Source data
*** Begin section ***

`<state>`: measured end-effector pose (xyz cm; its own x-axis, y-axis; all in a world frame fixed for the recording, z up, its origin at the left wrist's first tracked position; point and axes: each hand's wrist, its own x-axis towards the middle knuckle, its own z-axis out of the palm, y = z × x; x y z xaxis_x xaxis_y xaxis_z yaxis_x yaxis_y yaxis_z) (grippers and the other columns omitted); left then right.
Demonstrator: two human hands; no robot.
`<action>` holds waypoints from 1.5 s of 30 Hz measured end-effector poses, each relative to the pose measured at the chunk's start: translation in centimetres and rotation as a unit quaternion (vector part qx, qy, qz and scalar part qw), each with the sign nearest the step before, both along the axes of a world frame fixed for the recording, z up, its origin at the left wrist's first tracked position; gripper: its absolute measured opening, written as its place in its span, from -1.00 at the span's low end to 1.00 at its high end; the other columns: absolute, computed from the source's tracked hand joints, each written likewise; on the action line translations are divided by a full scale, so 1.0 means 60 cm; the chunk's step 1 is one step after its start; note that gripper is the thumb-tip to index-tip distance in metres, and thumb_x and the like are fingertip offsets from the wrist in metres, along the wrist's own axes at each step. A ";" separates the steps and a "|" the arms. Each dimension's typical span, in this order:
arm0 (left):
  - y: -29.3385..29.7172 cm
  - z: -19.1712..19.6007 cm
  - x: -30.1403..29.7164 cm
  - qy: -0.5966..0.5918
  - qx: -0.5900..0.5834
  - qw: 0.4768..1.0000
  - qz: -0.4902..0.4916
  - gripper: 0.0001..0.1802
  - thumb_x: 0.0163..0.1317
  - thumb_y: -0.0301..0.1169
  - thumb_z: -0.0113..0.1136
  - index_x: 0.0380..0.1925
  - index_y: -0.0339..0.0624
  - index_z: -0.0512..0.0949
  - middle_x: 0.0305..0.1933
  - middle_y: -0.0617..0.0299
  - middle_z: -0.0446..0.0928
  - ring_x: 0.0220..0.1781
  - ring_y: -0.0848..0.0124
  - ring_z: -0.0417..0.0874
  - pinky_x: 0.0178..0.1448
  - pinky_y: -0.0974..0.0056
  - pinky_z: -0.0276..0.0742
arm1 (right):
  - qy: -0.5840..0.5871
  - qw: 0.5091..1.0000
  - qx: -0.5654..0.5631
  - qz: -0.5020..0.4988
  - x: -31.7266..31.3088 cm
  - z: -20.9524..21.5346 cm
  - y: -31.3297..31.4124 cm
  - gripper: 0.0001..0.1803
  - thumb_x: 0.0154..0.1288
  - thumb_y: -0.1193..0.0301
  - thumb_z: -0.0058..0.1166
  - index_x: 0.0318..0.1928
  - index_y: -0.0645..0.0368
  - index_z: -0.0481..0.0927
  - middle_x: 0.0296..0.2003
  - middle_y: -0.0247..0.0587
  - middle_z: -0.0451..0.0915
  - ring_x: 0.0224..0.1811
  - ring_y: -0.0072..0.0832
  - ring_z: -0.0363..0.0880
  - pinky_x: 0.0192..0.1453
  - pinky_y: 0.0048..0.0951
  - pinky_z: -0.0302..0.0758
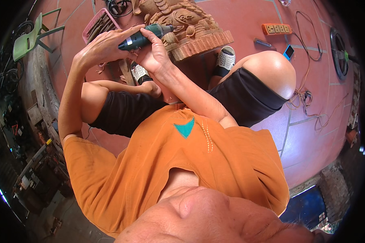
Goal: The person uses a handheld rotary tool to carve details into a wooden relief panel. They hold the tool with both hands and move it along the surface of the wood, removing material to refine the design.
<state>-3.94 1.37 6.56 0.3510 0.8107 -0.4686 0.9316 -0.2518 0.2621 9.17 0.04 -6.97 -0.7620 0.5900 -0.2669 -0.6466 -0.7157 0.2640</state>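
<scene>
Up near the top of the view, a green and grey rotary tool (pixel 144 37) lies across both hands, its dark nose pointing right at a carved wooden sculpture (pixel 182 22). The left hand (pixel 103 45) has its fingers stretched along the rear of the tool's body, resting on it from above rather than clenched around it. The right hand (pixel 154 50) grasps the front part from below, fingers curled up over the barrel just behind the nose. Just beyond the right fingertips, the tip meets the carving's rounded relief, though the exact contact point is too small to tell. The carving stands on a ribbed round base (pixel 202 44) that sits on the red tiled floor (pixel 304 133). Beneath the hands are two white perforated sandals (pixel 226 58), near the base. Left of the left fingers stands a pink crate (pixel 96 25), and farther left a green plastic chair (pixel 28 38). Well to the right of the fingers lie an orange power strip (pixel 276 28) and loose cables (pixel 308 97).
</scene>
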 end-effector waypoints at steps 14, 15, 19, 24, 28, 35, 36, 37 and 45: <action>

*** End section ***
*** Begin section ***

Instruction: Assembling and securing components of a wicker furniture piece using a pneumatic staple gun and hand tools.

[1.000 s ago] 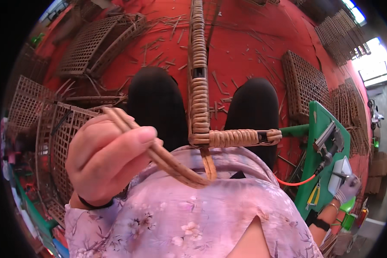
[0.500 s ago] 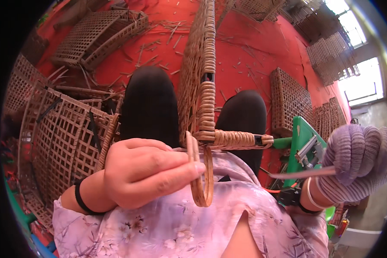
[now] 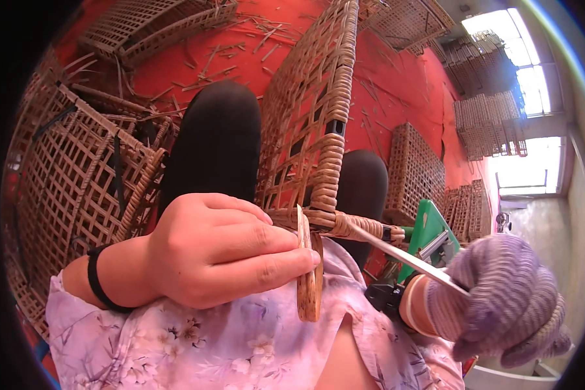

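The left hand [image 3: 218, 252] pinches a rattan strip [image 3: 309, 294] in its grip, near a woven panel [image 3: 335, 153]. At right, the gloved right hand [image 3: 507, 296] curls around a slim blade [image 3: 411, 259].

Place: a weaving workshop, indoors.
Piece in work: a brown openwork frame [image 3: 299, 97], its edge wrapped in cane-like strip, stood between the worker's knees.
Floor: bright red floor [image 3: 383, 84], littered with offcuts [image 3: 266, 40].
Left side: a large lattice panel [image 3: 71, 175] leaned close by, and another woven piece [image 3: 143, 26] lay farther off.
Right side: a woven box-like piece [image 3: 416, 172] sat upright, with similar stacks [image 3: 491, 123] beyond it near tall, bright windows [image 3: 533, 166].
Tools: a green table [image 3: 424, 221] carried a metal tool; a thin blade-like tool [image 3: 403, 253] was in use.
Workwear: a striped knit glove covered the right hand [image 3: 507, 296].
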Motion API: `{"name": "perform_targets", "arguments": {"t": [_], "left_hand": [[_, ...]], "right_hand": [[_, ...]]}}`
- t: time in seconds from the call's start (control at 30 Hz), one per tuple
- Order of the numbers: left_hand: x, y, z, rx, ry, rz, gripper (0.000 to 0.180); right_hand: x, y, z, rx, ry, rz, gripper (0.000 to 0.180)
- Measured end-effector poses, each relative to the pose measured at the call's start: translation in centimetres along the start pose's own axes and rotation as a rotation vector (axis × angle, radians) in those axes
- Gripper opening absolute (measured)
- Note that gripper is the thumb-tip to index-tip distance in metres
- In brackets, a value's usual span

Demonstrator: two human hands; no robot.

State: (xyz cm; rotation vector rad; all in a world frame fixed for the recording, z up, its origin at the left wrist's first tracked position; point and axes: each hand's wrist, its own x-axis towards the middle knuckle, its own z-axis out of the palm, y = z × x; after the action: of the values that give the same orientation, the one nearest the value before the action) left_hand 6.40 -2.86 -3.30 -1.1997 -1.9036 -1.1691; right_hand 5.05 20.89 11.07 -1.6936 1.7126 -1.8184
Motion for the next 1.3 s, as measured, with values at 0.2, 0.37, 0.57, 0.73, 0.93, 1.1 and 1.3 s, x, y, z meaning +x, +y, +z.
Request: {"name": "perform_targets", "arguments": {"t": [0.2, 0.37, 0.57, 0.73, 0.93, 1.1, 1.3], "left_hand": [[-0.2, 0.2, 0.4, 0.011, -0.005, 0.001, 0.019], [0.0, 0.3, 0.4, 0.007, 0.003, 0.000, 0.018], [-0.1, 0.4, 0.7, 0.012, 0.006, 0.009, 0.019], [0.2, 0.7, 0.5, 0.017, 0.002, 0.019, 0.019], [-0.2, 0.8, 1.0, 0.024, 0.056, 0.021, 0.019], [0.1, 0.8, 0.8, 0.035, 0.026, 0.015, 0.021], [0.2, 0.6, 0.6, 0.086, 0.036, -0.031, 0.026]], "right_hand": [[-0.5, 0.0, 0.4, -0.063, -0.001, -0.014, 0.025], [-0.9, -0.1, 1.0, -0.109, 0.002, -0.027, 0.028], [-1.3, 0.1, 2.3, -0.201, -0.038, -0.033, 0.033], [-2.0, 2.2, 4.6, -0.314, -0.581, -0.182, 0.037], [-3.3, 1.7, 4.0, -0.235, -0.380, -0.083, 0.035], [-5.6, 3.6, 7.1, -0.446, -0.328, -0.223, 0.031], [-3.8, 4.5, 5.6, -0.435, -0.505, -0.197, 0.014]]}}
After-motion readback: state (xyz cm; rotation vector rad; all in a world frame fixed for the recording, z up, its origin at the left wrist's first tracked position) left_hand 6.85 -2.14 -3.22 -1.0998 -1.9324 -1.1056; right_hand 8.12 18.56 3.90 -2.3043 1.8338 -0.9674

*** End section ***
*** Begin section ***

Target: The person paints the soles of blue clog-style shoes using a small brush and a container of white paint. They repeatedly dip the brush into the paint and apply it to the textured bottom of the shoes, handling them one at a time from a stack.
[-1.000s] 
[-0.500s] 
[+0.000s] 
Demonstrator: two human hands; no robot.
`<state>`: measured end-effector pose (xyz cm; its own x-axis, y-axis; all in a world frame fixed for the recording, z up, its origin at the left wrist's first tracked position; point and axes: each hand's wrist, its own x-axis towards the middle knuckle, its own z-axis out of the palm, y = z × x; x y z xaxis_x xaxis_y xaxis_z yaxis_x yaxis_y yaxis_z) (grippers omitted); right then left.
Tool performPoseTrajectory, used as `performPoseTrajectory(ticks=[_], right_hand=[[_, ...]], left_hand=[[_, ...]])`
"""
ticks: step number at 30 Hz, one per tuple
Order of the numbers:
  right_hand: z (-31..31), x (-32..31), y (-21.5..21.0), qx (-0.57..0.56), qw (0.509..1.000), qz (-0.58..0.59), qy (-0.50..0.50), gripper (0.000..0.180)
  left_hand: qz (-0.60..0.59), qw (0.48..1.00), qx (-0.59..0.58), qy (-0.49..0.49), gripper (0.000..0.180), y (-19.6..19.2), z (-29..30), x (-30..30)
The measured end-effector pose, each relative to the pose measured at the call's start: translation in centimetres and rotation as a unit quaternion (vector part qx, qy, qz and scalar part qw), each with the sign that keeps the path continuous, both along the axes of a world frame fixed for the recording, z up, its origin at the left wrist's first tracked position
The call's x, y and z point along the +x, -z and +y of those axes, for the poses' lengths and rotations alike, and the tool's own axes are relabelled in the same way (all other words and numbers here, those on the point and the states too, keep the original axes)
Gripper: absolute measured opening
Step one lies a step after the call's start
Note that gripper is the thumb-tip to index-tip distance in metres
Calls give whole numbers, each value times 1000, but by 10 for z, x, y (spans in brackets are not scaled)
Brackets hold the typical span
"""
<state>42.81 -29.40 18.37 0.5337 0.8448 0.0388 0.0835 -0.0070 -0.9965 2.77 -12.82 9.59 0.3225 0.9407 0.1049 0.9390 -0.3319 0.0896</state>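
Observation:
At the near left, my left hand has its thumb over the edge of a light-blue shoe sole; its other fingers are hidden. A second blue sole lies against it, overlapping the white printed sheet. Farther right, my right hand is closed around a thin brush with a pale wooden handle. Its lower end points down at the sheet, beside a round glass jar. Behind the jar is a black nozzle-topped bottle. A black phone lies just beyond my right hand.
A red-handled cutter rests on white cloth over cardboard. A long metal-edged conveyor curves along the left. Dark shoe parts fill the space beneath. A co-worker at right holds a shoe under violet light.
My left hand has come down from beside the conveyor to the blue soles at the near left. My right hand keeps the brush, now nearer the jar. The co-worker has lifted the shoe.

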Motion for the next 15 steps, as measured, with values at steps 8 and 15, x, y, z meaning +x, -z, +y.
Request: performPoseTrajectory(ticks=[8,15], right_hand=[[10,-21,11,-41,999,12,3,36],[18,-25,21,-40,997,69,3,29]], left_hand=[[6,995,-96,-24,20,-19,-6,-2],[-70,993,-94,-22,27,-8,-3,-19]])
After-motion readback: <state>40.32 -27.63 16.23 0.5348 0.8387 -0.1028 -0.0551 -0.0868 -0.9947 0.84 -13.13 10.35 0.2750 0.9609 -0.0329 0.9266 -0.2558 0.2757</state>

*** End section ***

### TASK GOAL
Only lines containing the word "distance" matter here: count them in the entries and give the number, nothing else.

### RESPONSE TO THE EXERCISE
3